Essential Reform of the International Financial System: Collective Action Clauses


These three items trace out one of the most interesting and surprisingly rapid reform efforts in the history of the international financial system. For years, experts in international finance had argued that a more predictable and systematic procedure for restructuring a country’s international debt was essential for preventing financial crises.  Many crises in the past occurred when countries reached unsustainable debt positions and seemed to have no choice other than a volatile and chaotic default to its creditors or a large influx of funds from the official sector, which would in turn have their own disincentive effects .  One proposed reform would be to incorporate special clauses (sometimes called collective action clauses) in the country’s bonds to describe how a country would work with its creditors to restructure its debt (economist Barry Eichengreen of Berkeley, for example, was a proponent). Another, more centralized approach was to create a new international bankruptcy court which would decide when and how the debt should be restructured.


As part of a broader effort to reform the international financial system, the Bush Administration decided in 2001 that the time had come to actually implement such a sovereign debt reform.  (The continuing crisis in Argentina reminded everyone of the importance of implementing such a reform, for if such a reform had been in place, many argued that the Argentine situation would be much more benign).  The Bush Administration—after careful legal and financial analysis at Treasury (not only International Affairs, but also General Council, Domestic Finance, Economic Policy)—decided that the decentralized approach would be the better reform and would have a much better chance of being implemented.  It could provide many of the advantages of the centralized approach without creating a new international organization, relying more on the private sector than on government.
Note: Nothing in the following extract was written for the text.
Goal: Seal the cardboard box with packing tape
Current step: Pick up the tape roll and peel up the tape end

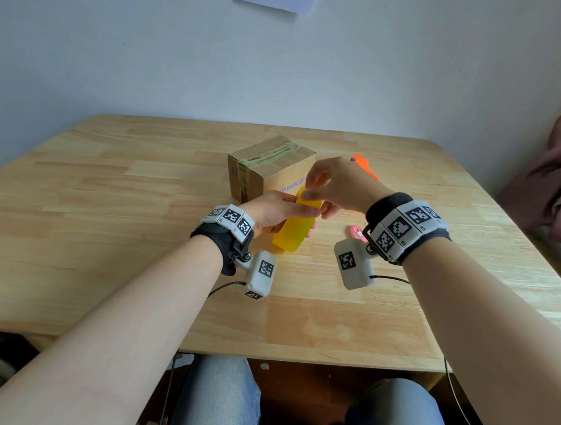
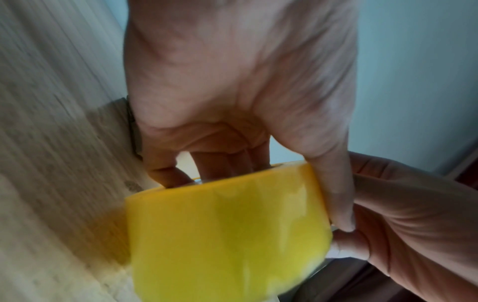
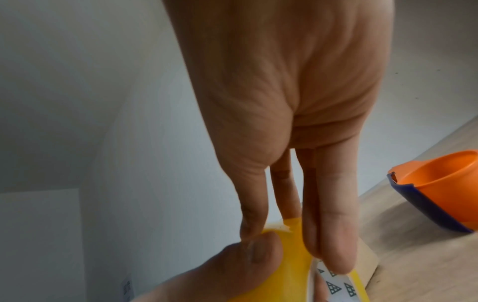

Others—including the staff of the International Monetary Fund—thought that the centralized approach would work better. And there was considerable public debate.


The first item in this section summarizes the Bush Administration’s proposal as put forth publicly in a speech I gave in April 2002. We knew that implementing this proposal would require a great diplomatic effort because there was resistance from borrowing countries, who thought that the clauses would raise their borrowing costs, and from the New York investment banking and legal community, who saw it as a costly change in their template for issuing bonds.  The existence of an alternative proposal advocated by the IMF (and in particular by my colleague Anne Krueger) also had bearing on our financial diplomacy plan.    My April 2 speech (and many others) was an exercise in persuasion.


The second item in this section was a speech given eight months later after much heated debate in the press and in the international financial community. The speech was given in New York before the Emerging Market Traders Association. It too was an exercise in persuasion, addressing the concerns that had been raised with our proposal during the previous eight months of discussion.  I went out on a limb in that speech and called for 2003 to be the “Year of the Clauses,” recognizing that there were still many skeptics.  In the meantime, less public efforts were under way to persuade emerging market governments to issue bonds with the new clauses, and to ask other G7 countries to join in the diplomatic effort. In the end, 2003 did become the year of the clauses. A real break-through occurred in March when Mexico decided to show real leadership and issued debt in New York with collective action clauses; it was a great success—a low price and a high participation.  Many other countries followed suit.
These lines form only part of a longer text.